A Long Life Local
Rodrigo Baena wants you to stop visiting places and start visiting people.
There is a particular kind of traveler who returns from a trip with seven hundred photographs and not one phone number. Rodrigo Baena has built a small, persistent movement around the idea that this is a tragedy — not an aesthetic failing, exactly, but a missed appointment with the actual point of leaving home.
Listen to Rodrigo Baena on Pay Me In Plane Tickets Radio
Baena is Brazilian, well-traveled in the literal sense — Brazil, England, India, Portugal, the Pacific Northwest — and for a while he made his living as a “happiness coach” in Portland, Oregon, which sounds like the setup to a joke until you realize it’s the most on-the-nose résumé line imaginable for a man who would go on to found something called Long Life Locals. Happiness, it turns out, was never really the separate project. It was the rehearsal.
Long Life Locals began, as Baena tells it, from a kind of secondhand grief. He kept noticing travelers — good, curious, well-meaning travelers — arriving in extraordinary places and leaving with nothing but the place’s surface: the skyline, the sunset, the plate of food photographed before it was tasted. In a world where travel has become synonymous with snapshots and social media status updates, Long Life Locals emerged from a collective worry and sadness — the sense that a generation of tourists had perfected the art of visiting somewhere without ever quite arriving.
The project’s founding sentence, the one that does the most work, is this: we don’t travel to places; we travel to people’s homes. It’s a small relocation of emphasis, but it changes the whole itinerary. A place is something you can consume — walk through, photograph, check off. A home asks something different of you. You take your shoes off, metaphorically if not literally. You meet the people who keep the lights on.
This is, on paper, an argument against the dominant economic logic of modern tourism, which Baena has also made more bluntly: that the industry’s biggest hotel chains, booking platforms, and tour operators have spent decades optimizing for convenience and scale, generating enormous revenue while quietly displacing the small bakeries, markets, and family businesses that gave a destination its character in the first place. The market down the street, the one where the fishmonger remembers your name and the vendors ask after your week — that economy doesn’t show up in quarterly earnings, but it’s the one Baena thinks is actually worth saving.
What’s notable is how unglamorous his proposed solution is. Long Life Locals doesn’t pitch itself as a luxury “authentic experience” package, the kind of repackaged exoticism that five-star resorts have been selling for decades under a new label. It reads more like dispatches from someone actually doing the thing he’s recommending — a year spent living in Setúbal, Portugal, rather than passing through it; essays that wander into questions of identity and inheritance as easily as into restaurant recommendations; a stated belief that travel, done right, is less a hobby than “the greatest form of love distribution that the world has seen.”

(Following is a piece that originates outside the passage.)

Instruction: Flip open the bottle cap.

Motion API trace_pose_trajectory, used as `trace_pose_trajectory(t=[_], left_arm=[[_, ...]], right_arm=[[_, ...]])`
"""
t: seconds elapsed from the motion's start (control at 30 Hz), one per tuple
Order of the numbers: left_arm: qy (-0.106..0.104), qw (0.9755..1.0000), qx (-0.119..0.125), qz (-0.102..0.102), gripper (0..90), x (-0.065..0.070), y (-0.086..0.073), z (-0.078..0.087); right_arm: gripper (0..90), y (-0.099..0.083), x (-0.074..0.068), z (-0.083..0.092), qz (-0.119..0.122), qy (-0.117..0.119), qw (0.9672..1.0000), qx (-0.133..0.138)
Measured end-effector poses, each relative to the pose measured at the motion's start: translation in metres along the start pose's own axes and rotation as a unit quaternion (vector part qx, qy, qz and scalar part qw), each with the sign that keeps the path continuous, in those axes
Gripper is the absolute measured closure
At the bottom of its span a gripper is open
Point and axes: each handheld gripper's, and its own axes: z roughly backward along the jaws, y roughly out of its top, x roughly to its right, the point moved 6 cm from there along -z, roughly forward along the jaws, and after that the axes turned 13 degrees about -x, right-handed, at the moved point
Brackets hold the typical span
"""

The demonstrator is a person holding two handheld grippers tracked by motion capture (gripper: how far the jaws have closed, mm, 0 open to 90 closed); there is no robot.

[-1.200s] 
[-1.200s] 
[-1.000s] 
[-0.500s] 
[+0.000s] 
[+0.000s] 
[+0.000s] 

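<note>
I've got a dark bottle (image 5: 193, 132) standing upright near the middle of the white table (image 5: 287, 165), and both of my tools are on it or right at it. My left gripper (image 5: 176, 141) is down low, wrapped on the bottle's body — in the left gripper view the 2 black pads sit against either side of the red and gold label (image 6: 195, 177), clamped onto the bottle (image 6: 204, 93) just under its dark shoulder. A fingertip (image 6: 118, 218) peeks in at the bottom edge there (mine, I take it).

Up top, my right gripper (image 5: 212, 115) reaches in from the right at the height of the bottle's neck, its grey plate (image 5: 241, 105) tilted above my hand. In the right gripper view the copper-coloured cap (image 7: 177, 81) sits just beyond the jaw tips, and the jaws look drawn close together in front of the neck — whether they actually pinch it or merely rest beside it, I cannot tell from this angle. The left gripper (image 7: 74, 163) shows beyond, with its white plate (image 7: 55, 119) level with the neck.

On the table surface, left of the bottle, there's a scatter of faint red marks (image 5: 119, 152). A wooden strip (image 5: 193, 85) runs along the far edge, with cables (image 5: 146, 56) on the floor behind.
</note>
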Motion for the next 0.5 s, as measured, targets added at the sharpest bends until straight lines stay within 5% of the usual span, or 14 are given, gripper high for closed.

That line risks sentimentality, and Baena seems unbothered by the risk. There’s something almost old-fashioned about his sincerity in an era when most travel content arrives wrapped in irony or aspiration. He is making, in effect, a moral argument disguised as a travel tip: that where your tourist dollar lands is not a neutral logistical choice but a small act of allegiance, and that community empowerment and sustainable development are not buzzwords to bolt onto a brochure but the actual, measurable result of a thousand small decisions — this bakery instead of that chain, this homestay instead of that resort — made correctly, and often.
Whether this adds up to a movement or simply a very persuasive man with a blog and a mailing list is, admittedly, an open question — these things tend to look the same in their early chapters. But Baena’s bet is a sound one, even if it’s modest: that the future of travel won’t be decided by airlines or algorithms, but by whether enough people can be talked into wanting, for once, to know the name of the woman who sold them their coffee.